In his keynote opening this year’s Ignite conference, Microsoft CEO Satya Nadella reiterated the theme of tech intensity, which he defined as the product of tech adoption, tech capability, and trust. Given the flurry of announcements that streamed out last week, which literally filled an entire 80+ page book, one could be forgiven for conflating density with pure onslaught. When the portfolio gets so rich and varied, overlaps are inevitable, and with it, the need for Microsoft to provide a clear story that helps its customers understand where to start and which service(s) to choose.
By the way, Microsoft is hardly alone with this dilemma. When we last counted, about a year ago, AWS had five categories, 16 instance families, and 44 instance types of AWS infrastructure, and that doesn’t begin to count all the managed services that it offers.
These pages provided a good sampling of the array of announcements, from Microsoft’s Hybrid 2.0 strategy to changes in its Power Tools, glass archival storage, quantum computing partnerships, to a slew of data and analytics announcements including the GA release of SQL Server 2019, Power BI data protection features, the extension of Azure Analytics, and a slew of updated Azure data services. We’ll focus our review on the two announcements that significantly expanded the portfolio: Azure Synapse Analytics and Azure Arc.
Azure Synapse Analytics – extending the data warehouse
The release of Azure Synapse Analytics, covered in detail by Big on Data bro Andrew Brust, represents a complete revamping of Azure SQL Data Warehouse that includes capabilities from Azure Data Factory and access to multiple analytic runtimes and languages. The goal, according to Microsoft, was to bridge data warehousing and big data analytics, a process that traditionally involved running a Hadoop cluster (or in the cloud, a Hadoop service), using separate tools and skills to analyze data, and then if the analytics were to be productionalized, the data would be moved to a data warehouse with its own set of tooling. Jobs are organized within “workspaces” that lend themselves to collaboration. It did so by collapsing an entire toolchain into a unified offering as shown in the “before” and “after” slides below.
The extending of Azure SQL Data Warehouse to a broader offering spanning much of the analytic data lifecycle is an example of how cloud-native architectures, with their use of microservices, containers, and Kubernetes orchestration, can dissolve the silos in the toolchain.
Microsoft is not the first to get there, and we suspect that it won’t be the last. In fact, barely a month ago, SAP announced SAP Data Warehouse Cloud that extended the data warehouse. But both are reverse mirror images, in that each offering extended the data warehouse in opposite directions.
Microsoft addressed the front part of the analytics lifecycle with data integration and integration to an array of runtimes, targeting data engineers and query developers. Conversely, SAP targeted the last mile. It focused on the business analyst, building in self-service by incorporating its Analytics Cloud offering (which includes a business semantics layer). Our takeaway is that the extended data warehouse will become the rule, not the exception, and we expect that AWS, Google Cloud, and Oracle will respond in short order.

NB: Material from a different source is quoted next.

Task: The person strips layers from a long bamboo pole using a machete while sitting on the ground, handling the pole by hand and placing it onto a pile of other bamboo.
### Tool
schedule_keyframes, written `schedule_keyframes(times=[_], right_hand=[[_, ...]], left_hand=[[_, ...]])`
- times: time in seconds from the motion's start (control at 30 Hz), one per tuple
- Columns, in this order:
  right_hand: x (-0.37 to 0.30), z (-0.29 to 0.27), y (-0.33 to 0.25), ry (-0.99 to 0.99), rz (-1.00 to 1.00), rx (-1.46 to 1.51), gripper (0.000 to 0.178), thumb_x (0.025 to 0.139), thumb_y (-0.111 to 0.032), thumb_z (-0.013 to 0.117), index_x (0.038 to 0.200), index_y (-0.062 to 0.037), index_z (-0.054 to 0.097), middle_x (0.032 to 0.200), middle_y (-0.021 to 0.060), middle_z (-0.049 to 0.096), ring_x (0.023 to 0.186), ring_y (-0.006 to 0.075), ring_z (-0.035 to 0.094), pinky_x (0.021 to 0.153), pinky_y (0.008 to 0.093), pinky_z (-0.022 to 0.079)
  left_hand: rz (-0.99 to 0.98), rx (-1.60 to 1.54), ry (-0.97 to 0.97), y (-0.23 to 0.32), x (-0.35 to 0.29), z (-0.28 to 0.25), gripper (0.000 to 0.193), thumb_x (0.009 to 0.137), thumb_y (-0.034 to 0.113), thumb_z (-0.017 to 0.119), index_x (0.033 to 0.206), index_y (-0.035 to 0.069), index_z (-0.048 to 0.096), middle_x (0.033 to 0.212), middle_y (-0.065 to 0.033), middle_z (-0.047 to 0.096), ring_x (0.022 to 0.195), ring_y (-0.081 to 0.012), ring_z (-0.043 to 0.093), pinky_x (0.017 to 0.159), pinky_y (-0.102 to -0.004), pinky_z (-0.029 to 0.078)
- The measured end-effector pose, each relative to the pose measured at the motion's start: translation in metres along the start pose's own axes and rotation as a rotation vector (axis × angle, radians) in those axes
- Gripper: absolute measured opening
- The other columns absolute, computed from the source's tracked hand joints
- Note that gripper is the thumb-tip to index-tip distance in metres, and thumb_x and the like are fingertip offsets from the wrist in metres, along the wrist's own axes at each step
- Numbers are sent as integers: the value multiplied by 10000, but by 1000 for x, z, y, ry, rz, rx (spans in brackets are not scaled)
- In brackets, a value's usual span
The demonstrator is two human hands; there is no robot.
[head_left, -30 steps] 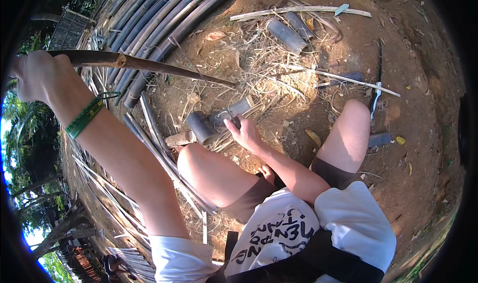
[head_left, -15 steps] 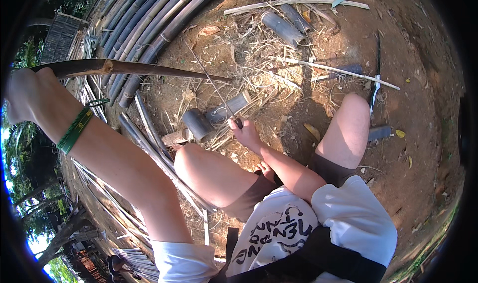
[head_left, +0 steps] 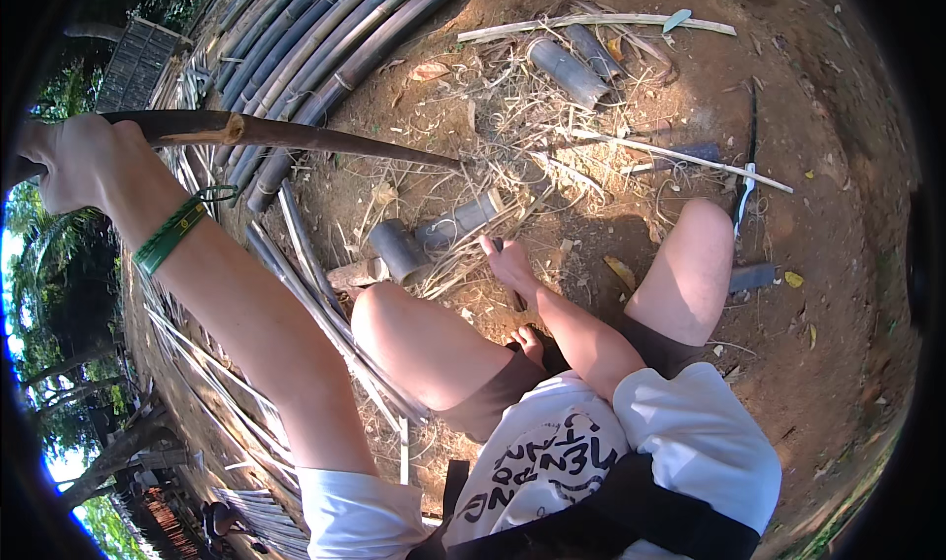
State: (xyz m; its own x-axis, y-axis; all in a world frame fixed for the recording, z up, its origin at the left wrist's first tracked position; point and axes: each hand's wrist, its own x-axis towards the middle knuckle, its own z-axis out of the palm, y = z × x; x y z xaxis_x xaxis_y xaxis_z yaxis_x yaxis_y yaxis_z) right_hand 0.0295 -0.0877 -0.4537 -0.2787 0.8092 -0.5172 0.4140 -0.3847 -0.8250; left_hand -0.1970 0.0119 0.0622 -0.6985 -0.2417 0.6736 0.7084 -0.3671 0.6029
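My left hand (head_left: 84,161) is raised at the far left, its fingers wrapped round a dark bamboo pole (head_left: 325,139) with a pale node. The pole slants away to the right, and its tip reaches the shavings on the ground. Between my knees, my right hand (head_left: 507,264) is closed round the dark handle of a knife (head_left: 518,302). Its long thin blade cannot be made out now. Short dark bamboo pieces (head_left: 398,251) lie just left of that hand, beside pale split strips.
Long bamboo poles (head_left: 345,52) are stacked at the upper left. Shavings (head_left: 512,116) cover the ground ahead, with a cut bamboo section (head_left: 570,72) among them. A long blade with a white-wrapped handle (head_left: 746,190) lies beyond my right knee. Split lengths (head_left: 305,284) run along my left.
My left hand has shifted right with the bamboo pole. My right hand has turned, so the knife's thin blade, seen earlier pointing up and left, no longer shows. The view has shifted slightly.
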Motion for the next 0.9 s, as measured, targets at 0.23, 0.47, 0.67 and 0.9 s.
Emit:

How to choose the right analytics path?
Azure Synapse Analytics adds to Microsoft’s analytics data platform portfolio. There are several other options available – so how to choose between them? As Andrew pointed out, for Spark processing, Microsoft also offers Azure Databricks – and if we want to be fully comprehensive, there’s also HDInsight (the Azure Hadoop service). For us, it’s clear that Azure Databricks would be the tool of choice for data scientists who prefer programmatic rather than SQL query, and a more optimized Spark engine. And then there’s SQL Server 2019 Big Data Clusters, which adds the ability to scale analytics on on-premise Hadoop clusters, by deploying a SQL engine on every HDFS data node. By the way, its in-database R and Python processing are features that Synapse could use.
The good news is that Microsoft is not trying to force-fit analytic solutions on its customers. By providing choice, it is offering flexibility. But, with that flexibility comes the need to better articulate which platforms and tools are better choices for specific scenarios or user types. For instance, while Azure Synapse and Azure Databricks overlap in Spark support, the latter offering is better geared toward data scientists and engineers who just want to be set loose on raw data and work from notebooks, who don’t need a database.
Azure Arc extends the hybrid portfolio
Azure Arc adds to Microsoft Azure’s options for hybrid cloud deployment. It’s an answer to a growing demand that we’re hearing form customers: how can they get the benefits of cloud on premises, and how can they keep their choices of where.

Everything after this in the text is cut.